Divisions 91, 98, and 146, meanwhile, have taken control of and neutralized more than 1,500 Hezbollah military positions, capturing over 1,000 additional weapons and assorted military equipment in the process.
The Israeli army emphasized that its air force continues to provide sustained support to ground units, with aerial strikes conducted in full coordination with field formations to neutralize targets posing direct threats to its forces.
Lebanon's toll — and Netanyahu's conditions
Lebanon's health minister said that the most recent wave of strikes across various parts of the country killed 203 people and wounded nearly 1,000 others.
Israeli Prime Minister Benjamin Netanyahu, for his part, reaffirmed Friday that his country's military operations in Lebanon would continue. He said an end to the war was contingent on three objectives: securing the northern border areas, dismantling Hezbollah's weapons arsenal, and reaching a peace agreement.
Analysts and observers warn that Israel's conditions and its refusal to halt the war against Hezbollah risk unraveling the US-Iran ceasefire, while simultaneously raising the prospect of a broader regional conflict and blocking any path to peace in the Middle East.
Iran's warning — and the Islamabad impasse
At the heart of the diplomatic crisis is a dispute over what the ceasefire actually covers. Iran and Pakistan insist the agreement between Washington and Tehran includes Lebanon. The United States and Israel maintain it applies only to the two primary parties — Iran and America.

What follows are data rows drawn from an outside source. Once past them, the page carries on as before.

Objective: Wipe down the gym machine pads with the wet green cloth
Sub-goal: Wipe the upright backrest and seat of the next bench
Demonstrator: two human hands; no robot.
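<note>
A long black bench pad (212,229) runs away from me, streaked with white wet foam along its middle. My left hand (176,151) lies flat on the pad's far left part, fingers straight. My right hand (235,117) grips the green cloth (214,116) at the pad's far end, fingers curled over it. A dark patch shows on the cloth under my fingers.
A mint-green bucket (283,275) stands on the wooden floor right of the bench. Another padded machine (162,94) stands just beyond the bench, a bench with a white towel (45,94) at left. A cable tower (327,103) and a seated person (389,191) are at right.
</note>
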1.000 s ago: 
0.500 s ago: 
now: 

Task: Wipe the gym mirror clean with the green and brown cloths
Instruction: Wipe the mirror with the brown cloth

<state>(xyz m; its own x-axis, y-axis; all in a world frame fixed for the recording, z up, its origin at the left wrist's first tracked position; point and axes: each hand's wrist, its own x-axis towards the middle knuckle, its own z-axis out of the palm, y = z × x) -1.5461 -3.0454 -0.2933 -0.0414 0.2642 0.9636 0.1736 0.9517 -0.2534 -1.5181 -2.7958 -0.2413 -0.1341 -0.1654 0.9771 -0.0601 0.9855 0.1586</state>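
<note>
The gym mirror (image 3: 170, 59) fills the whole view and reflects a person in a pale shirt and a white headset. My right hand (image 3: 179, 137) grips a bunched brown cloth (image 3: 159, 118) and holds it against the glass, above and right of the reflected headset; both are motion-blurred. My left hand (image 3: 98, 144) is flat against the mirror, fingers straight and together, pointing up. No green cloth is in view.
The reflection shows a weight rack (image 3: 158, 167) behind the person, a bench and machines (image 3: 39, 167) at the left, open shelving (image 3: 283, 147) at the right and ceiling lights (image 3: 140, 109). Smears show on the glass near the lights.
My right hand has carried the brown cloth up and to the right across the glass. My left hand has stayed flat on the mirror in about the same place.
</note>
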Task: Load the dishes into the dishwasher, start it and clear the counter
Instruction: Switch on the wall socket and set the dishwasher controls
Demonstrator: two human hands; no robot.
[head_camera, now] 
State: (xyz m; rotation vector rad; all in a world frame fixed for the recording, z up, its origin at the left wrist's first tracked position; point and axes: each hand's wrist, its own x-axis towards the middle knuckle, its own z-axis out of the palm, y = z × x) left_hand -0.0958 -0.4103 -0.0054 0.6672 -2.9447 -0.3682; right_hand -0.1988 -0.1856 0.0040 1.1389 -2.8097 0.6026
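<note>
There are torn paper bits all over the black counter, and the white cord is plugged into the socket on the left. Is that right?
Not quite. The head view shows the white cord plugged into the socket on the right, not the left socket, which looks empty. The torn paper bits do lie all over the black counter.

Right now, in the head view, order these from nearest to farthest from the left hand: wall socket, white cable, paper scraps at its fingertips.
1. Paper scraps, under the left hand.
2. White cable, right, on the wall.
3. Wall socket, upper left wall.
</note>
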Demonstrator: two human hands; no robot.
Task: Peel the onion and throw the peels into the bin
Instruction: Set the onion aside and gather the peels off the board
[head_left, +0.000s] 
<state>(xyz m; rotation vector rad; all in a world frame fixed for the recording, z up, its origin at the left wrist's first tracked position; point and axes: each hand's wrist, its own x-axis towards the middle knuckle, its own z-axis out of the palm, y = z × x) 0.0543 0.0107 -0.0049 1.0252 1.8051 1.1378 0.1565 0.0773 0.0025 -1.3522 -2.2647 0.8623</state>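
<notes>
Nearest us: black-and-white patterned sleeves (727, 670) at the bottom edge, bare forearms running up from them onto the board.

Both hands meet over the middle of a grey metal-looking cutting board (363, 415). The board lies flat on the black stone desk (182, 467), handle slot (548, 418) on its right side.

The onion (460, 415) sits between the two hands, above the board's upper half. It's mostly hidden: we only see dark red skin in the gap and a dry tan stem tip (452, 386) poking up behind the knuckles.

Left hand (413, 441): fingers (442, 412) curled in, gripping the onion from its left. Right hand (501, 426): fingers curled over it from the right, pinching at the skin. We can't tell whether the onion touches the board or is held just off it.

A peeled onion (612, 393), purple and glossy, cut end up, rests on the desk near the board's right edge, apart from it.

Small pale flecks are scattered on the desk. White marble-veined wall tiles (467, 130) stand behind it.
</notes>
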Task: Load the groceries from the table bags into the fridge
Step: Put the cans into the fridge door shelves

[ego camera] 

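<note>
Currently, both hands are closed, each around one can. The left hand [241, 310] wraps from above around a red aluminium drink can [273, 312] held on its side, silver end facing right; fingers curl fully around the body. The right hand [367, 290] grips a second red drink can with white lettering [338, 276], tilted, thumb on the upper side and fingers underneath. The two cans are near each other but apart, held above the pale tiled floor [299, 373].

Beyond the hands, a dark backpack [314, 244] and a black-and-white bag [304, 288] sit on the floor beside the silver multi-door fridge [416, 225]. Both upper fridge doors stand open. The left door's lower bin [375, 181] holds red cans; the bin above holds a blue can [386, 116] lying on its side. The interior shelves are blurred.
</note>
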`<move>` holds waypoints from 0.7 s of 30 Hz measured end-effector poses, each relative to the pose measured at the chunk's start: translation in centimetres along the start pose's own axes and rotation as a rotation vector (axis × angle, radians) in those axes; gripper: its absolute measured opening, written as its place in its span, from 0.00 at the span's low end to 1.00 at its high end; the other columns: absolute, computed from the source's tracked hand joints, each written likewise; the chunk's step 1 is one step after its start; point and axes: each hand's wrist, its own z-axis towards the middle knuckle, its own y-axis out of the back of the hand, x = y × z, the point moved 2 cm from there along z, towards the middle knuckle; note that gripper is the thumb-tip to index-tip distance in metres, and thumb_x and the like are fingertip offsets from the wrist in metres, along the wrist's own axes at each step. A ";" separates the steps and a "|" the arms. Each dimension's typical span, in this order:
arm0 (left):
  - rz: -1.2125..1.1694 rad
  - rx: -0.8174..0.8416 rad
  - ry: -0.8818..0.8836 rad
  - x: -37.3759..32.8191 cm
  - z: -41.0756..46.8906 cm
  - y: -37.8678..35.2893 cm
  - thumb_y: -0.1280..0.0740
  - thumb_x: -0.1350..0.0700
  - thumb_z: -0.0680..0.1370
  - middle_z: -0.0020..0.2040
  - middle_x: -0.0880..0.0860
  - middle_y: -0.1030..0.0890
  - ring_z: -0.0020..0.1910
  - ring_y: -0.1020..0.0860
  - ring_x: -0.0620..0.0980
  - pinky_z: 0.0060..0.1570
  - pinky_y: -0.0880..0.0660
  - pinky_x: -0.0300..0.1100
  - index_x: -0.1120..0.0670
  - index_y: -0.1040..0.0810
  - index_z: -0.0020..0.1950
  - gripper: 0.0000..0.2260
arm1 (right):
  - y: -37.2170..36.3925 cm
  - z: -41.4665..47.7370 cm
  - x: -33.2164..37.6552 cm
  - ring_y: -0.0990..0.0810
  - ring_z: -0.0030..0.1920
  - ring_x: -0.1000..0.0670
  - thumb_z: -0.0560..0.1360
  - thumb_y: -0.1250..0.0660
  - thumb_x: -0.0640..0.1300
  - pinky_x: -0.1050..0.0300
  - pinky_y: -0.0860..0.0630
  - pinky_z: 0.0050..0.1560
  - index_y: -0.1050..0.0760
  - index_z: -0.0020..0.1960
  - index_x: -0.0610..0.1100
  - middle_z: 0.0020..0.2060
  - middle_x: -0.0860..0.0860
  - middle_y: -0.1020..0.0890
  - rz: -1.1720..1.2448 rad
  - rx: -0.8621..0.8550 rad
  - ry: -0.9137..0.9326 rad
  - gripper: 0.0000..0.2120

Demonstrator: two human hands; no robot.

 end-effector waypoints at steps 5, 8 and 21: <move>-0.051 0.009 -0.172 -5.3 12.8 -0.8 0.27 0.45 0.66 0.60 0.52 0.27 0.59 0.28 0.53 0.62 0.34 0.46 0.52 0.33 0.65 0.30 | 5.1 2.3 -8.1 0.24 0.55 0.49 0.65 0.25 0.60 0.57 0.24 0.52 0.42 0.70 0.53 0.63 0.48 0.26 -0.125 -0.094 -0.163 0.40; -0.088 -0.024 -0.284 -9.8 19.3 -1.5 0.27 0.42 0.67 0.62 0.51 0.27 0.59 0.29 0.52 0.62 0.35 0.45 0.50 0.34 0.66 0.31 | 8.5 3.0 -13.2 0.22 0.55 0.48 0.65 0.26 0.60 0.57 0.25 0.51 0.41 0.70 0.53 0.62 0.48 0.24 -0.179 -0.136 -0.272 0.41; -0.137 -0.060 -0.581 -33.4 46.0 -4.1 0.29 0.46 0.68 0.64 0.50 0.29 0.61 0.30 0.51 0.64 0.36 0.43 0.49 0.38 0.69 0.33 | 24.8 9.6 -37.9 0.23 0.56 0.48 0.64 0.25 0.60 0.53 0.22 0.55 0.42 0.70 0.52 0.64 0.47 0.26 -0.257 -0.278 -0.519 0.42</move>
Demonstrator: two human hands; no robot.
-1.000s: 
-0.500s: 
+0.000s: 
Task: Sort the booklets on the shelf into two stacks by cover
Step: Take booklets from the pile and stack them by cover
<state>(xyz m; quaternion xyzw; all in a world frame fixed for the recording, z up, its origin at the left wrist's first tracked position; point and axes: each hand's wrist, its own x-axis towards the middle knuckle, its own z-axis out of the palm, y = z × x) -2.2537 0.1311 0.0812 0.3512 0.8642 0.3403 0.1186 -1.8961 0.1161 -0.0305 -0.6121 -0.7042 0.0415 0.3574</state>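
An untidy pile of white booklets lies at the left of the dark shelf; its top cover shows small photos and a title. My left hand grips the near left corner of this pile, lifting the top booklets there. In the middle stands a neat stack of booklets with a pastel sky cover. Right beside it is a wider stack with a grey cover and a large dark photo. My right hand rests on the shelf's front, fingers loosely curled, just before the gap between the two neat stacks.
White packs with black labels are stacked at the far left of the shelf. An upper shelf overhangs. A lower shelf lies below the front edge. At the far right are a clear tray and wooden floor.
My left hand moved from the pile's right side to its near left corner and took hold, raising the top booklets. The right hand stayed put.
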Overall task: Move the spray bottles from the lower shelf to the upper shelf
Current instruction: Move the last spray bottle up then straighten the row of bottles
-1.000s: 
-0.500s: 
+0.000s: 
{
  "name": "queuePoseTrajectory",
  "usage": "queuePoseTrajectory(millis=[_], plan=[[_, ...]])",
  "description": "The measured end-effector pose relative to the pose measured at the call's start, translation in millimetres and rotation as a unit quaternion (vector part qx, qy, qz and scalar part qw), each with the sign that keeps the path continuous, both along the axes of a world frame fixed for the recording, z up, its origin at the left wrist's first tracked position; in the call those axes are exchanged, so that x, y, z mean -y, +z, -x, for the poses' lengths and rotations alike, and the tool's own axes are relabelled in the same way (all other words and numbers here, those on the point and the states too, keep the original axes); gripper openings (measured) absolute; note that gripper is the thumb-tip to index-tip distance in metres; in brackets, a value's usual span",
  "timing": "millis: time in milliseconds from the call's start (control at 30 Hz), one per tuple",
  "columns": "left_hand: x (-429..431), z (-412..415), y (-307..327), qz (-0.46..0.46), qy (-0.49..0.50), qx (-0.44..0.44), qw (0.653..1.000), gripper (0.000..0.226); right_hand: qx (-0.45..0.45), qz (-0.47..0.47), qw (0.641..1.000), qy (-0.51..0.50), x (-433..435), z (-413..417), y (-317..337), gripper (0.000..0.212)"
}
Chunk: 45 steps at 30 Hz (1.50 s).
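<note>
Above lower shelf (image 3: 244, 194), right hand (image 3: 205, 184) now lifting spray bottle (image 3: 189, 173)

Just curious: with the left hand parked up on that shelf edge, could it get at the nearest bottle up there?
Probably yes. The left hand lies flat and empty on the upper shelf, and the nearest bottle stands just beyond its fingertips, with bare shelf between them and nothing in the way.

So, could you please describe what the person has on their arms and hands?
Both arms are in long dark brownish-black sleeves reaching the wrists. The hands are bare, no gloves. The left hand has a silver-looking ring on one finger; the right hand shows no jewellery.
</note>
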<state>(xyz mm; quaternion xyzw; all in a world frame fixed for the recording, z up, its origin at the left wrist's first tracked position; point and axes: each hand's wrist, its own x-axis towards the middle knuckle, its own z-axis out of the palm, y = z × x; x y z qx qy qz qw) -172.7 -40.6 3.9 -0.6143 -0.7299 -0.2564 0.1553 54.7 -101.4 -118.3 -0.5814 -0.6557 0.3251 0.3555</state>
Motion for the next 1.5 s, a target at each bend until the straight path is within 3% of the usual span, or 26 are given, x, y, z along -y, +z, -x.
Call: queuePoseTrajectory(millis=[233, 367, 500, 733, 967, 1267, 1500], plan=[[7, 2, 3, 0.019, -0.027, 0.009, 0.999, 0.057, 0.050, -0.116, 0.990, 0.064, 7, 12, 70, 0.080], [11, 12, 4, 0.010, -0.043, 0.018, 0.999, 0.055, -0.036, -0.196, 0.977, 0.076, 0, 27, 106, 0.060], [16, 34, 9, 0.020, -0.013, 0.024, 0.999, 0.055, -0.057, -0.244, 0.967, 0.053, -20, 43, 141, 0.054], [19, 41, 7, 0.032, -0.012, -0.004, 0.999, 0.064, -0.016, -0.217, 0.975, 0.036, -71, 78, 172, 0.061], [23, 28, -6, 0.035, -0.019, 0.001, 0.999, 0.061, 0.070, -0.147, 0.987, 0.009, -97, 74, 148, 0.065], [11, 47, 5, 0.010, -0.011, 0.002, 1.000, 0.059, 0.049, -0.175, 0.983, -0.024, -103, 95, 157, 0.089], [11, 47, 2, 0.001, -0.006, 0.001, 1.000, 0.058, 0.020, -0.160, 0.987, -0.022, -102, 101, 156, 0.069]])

On the third day of the ceasefire, Iran's Fars News Agency, citing an informed source, reported that Tehran has notified the Pakistani side it does not intend to participate in peace negotiations with the United States in Islamabad — not until a comprehensive ceasefire in Lebanon is achieved.
Iran's "Khatam al-Anbiya" military headquarters issued a stark warning Friday: if attacks on Lebanon and Hezbollah continue, Tehran will respond forcefully.
The announcement arrived as the situation on the ground in Lebanon continued to deteriorate — underscoring how tightly the fate of the Islamabad talks is bound to the battlefield realities unfolding hundreds of kilometers away.